Energy-dispersive X-ray spectroscopy analysis was conducted to compare the elemental contamination of the initial parametric settings with the optimal conditions. The elements migrate from the wire electrode to the workpiece during the cutting process since the material removal happens from both workpiece and wire electrode (Abhilash and Chakradhar 2020a, b, c). Figure 7 shows the elemental analysis of machined surface under initial parameter settings (Fig. 7a) and optimal parameter settings (Fig. 7b). Since the initial parameter machines with a zinc coated electrode, weight % of zinc is more in the machined surface. However, when machined under optimal conditions, the weight percent of zinc is reduced from 4.08 to 1.91% since the wire electrode is uncoated. Thus, the optimal condition resulted in a significant reduction in zinc contamination which is recommended in machined surfaces especially in biomedical applications.

Fig. 7
figure 7

EDS analysis of machined surfaces at a initial parameter setting (A1B1C1D1E1) and b optimal parameter setting (A2B1C1D1E3)

Microstructural Analysis of Wire Surface

The wire electrode considered for the initial setting is zinc-coated brass wire electrode, whereas the optimum settings recommended uncoated brass electrode. The worn wire surface after the initial and optimum settings is shown in Fig. 8a and b respectively. The wire coatings are generally a few micrometers in depth and protects the inner core from thermal shocks by “heat sink effect” (Abhilash and Chakradhar 2021a, b, c). Figure 8a shows the wire surface with numerous micro-cracks indicating the removal of outer zinc coating by meting and vaporization. The uncoated wire however does not wear by cracking but by the formation of micro-craters as evident by Fig. 8b. It is reported that uncoated wires machines surface with better geometric accuracy and surface integrity (Klocke et al. 2014). This is supported by the confirmation experiments where the optimal conditions with brass wire improved the flatness error and surface finish by 43% and 7% respectively compared to the initial conditions with coated wire.

Fig. 8
figure 8

SEM images of worn wire surface at a initial parameter setting (A1B1C1D1E1) and b optimal parameter setting (A2B1C1D1E3)

Conclusions

To maximize the efficiency of wire EDM process which involves complicated parameter interactions and a stochastic machining mechanism, a multi-objective optimization is always desirable. The paper demonstrates an entropy weighted GRA-TOPSIS algorithm to obtain optimal process parameter settings for wire EDM process during the machining of Inconel 718. Using the hybrid method, the optimal condition arrived was pulse on time at 105 µs, pulse off time at 40 µs, servo voltage at 40 V and wire feed rate at 7 m/min, with an uncoated brass wire electrode. The optimal condition cuts 5% faster with 7% better surface finish and 43% better geometric accuracy than the initial settings. The ANOVA showed that pulse on time and off time have maximum effect on responses with 41.34% and 16.18% contribution respectively.

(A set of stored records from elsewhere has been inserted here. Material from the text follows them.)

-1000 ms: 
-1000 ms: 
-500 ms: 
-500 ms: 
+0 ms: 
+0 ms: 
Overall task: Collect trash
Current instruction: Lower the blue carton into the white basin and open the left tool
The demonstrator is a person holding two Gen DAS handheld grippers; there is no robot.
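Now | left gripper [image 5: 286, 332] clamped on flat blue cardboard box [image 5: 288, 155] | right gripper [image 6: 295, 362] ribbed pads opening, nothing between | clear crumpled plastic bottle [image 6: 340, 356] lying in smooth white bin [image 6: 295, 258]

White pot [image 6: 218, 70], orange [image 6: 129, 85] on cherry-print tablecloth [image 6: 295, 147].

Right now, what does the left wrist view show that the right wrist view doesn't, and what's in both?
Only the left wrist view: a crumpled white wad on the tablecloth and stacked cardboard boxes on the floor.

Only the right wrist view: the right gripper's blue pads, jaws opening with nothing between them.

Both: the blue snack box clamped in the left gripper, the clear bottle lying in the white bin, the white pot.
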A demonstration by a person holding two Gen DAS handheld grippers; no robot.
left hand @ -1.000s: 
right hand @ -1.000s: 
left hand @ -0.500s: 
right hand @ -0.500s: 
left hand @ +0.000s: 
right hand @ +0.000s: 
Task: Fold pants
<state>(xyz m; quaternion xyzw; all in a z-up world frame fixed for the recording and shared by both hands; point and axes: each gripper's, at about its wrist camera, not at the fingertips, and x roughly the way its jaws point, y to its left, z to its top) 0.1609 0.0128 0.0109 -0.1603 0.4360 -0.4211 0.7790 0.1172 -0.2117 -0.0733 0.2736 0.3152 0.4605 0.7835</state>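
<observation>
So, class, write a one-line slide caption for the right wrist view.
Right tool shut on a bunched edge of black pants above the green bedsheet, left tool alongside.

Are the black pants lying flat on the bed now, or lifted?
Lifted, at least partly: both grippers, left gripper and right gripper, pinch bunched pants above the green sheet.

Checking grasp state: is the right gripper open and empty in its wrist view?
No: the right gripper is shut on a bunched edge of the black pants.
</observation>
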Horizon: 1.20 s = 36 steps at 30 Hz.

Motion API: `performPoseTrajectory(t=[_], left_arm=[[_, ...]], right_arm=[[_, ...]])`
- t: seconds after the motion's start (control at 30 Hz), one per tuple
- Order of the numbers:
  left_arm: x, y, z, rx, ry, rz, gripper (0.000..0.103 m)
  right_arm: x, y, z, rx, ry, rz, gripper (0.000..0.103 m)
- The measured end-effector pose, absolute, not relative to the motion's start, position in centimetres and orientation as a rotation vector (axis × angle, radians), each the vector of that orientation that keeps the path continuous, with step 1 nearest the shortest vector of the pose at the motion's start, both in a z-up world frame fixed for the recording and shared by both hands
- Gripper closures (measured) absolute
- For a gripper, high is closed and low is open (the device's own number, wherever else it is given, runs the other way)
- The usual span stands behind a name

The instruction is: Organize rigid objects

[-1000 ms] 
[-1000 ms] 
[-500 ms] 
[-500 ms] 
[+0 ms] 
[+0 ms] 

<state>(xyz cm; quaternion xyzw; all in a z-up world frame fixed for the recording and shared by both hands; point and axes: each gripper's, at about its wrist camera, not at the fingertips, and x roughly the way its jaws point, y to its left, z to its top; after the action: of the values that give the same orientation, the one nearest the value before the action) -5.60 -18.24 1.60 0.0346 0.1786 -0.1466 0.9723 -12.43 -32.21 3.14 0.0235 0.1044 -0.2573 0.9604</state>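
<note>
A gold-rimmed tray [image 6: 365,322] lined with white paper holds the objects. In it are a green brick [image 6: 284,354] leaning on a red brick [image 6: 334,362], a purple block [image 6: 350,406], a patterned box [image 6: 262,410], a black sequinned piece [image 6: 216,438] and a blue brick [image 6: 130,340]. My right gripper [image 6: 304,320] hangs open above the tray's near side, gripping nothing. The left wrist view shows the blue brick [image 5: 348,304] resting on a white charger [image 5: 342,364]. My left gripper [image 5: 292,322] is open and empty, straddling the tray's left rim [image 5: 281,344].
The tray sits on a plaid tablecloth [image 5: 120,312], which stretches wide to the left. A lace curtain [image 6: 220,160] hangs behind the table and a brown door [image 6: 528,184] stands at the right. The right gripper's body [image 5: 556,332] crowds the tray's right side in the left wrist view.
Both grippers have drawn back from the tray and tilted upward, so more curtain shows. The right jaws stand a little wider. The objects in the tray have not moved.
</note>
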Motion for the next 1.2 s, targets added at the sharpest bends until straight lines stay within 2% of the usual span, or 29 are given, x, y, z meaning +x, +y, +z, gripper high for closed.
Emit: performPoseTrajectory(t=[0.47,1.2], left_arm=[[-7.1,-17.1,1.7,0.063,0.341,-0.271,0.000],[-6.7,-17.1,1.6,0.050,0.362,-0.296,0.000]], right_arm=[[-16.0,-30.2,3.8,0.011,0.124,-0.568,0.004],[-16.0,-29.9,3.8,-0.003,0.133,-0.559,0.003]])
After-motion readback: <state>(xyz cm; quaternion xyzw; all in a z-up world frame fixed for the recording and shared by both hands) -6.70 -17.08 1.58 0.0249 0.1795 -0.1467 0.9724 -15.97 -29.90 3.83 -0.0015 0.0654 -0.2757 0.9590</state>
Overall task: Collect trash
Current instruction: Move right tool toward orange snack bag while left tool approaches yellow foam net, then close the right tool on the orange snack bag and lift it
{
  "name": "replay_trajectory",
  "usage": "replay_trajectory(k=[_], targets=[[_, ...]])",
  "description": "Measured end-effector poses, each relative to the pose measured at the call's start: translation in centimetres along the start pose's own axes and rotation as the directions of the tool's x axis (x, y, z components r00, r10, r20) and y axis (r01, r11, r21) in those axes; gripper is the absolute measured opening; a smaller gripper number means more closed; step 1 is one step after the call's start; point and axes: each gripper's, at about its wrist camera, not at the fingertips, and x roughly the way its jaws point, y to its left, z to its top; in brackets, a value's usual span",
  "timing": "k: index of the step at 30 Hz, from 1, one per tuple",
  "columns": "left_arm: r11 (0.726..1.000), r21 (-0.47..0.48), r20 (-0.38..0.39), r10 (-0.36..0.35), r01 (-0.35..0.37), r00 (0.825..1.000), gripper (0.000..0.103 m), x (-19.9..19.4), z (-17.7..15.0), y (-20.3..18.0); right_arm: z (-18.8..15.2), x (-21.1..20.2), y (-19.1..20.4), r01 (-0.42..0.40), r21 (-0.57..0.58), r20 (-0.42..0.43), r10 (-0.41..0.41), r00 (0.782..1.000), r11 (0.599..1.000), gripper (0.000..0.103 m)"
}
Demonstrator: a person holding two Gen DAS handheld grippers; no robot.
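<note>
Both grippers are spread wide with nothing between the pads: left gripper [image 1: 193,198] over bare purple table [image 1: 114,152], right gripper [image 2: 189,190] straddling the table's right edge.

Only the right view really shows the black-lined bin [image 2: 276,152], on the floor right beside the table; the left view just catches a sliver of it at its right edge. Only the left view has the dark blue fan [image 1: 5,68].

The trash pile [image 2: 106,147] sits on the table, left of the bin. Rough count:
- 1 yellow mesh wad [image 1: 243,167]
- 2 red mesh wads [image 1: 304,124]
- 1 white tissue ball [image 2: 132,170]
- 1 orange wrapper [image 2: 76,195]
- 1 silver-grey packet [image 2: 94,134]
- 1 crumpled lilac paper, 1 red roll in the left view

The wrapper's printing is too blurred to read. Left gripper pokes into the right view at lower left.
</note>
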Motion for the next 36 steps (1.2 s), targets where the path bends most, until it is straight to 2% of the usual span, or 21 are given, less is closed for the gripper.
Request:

The emphasis of the present study is to present a novel methodology for optimal parameter selection during the wire EDM of Inconel 718. By this method, the operator can get a superior performance compared to the conventional GRA or conventional TOPSIS methods. The aim of this paper is to present the methodology and proof of concept of this method. As a future work, a comparative study can be conducted by applying the same method to multiple wire EDM machines.